Corriere 4.2.16
L’inutile sospensione della Grecia da Schengen
di Riccardo Franco Levi
Nella
storia delle nazioni, non meno che in quella delle persone, ci sono
momenti e occasioni in cui schierarsi e battersi in difesa dei diritti
del più debole, dell’offeso, del perseguitato diventa un dovere. E
questo non solo per rispondere ad un imperativo etico antico quasi come
il mondo, ma perché è così e solo così che si mantengono vivi valori,
princìpi, istituzioni dai quali dipendono e che garantiscono i nostri
stessi diritti, il nostro benessere. È questo il caso della possibile
sospensione, di fatto una quasi espulsione, della Grecia da Schengen, il
sistema europeo che permette la libera circolazione dei cittadini
attraverso le frontiere e nei territori di ventisei Stati, insieme e
ancor più dell’euro, la maggior conquista e il simbolo più potente della
unificazione del continente europeo. Trovata colpevole di «severe
mancanze» nel controllo delle proprie frontiere — che là dove si
affacciano su Mare Egeo sono al medesimo tempo le frontiere esterne
dell’Unione europea —, ad Atene sono stati dati tre mesi di tempo per
mettersi in ordine. Se questo non avverrà, la libera circolazione dalla
Grecia potrà essere sospesa per un periodo di due anni e i viaggiatori
provenienti dalla Grecia dovranno sottostare a controlli analoghi a
quelli che esistevano nell’Europa di prima di Schengen.
Non c’è
molto da discutere sul fatto che i controlli, l’identificazione, la
sistemazione dei migranti in arrivo attraverso il Mediterraneo sulle
coste greche non siano né un esempio di una buona ed efficiente
accoglienza né corrispondano agli impegni assunti da Atene con l’Unione
europea. Ma con 45 mila migranti entrati nel suo territorio soltanto in
questo mese di febbraio e 850 mila nei dodici mesi dell’anno scorso,
poco meno di quelli entrati in una Germania che ha cinque volte i suoi
abitanti, la Grecia ha ben più di una scusante per le sue difficoltà.
Quel
che, tuttavia, più stride in questa vicenda è che la possibile se non
probabile sospensione della Grecia da Schengen sarebbe un atto
sostanzialmente inutile, quasi paradossale.

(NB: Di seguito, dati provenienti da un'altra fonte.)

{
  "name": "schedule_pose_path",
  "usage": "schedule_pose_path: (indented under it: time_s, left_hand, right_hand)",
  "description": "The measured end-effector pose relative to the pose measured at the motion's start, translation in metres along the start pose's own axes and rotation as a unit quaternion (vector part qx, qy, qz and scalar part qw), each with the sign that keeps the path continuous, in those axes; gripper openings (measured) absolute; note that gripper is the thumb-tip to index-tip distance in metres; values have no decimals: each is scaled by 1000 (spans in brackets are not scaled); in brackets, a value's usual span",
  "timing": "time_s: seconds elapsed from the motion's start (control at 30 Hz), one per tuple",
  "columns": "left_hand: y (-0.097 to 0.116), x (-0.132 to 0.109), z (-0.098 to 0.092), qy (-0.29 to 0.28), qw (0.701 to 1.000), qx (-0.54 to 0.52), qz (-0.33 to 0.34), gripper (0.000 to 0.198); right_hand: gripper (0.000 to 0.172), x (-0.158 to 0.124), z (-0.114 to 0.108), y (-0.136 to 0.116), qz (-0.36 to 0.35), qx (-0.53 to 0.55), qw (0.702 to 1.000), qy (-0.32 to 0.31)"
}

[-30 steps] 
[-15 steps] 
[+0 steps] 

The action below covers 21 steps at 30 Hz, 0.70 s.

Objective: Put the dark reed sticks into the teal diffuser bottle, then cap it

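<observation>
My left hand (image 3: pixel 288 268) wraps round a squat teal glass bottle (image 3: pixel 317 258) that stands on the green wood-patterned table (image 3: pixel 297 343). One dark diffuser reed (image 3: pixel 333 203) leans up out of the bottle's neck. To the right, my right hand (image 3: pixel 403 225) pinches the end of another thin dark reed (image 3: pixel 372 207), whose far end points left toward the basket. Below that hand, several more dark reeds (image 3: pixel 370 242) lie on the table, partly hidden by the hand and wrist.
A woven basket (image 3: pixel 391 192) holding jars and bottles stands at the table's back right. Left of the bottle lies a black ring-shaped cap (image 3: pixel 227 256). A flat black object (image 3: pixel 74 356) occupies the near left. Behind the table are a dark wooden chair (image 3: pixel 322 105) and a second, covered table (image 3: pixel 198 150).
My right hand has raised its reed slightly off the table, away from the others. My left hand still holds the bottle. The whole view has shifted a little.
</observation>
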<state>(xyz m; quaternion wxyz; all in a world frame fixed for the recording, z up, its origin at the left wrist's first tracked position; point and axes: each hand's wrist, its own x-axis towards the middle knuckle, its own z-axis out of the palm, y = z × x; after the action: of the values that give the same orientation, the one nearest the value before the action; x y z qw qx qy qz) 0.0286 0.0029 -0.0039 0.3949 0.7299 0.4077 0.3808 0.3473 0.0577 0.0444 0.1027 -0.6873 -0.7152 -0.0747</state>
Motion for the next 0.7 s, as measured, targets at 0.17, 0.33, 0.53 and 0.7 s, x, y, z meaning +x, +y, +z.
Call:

Confinando a Nord con
Albania e Macedonia che non sono membri dell’Unione europea e con la
Bulgaria, che è dentro la Ue ma fuori da Schengen, la Grecia si trova ad
essere l’unico paese Schengen che confini esclusivamente con Paesi
esterni al sistema. Questo significa che l’unico possibile collegamento
diretto tra la Grecia e un altro Paese Schengen è quello via aerea e che
la sospensione di Atene dal sistema è irrilevante ai fini del controllo
e del contrasto alla grande migrazione via terra, l’esodo biblico
attraverso i Balcani che vediamo ogni giorno nei telegiornali e che
tanto spaventa Slovenia, Austria, Germania e, più a Nord ancora,
Danimarca e Svezia.
La vera ragione dell’azione contro la Grecia
sta, dunque, nella volontà di dare alle opinioni pubbliche europee la
dimostrazione di un impegno al controllo delle frontiere esterne
dell’Unione. Una dimostrazione data in questo caso largamente a buon
mercato, salvo per i greci che, invece, la pagherebbero ben cara. Basti
pensare a cosa vorrà dire, in termini di perdita di libertà, di
opportunità di lavoro o di studio, di umiliante discriminazione, il non
poter più viaggiare come tutti gli altri europei. O, ancora, quale potrà
essere il contraccolpo sugli investimenti esteri in Grecia e sulla
possibilità del Paese di risollevarsi dalla devastante crisi degli
ultimi anni.
Ecco, per il nostro governo, per l’Italia al pari
della Grecia esposta in prima linea di fronte al fenomeno della grande
migrazione mediterranea, questa è una battaglia da combattere. Per
difendere, insieme a quelle della Grecia, le nostre ragioni.
Perché
è facendo valere i nostri diritti nel nome dei valori e delle politiche
di un’Europa solidale e soprattutto unita nell’affrontare i problemi
che per loro natura impongono risposte su scala continentale che
possiamo acquisire autorevolezza e prestigio e difendere al meglio il
nostro interesse nazionale. Non impegnandoci in una scaramuccia da
retroguardia e un poco odiosa per bloccare gli aiuti già promessi alla
Turchia per il controllo dei migranti in cambio di una maggiore
flessibilità sui nostri conti pubblici.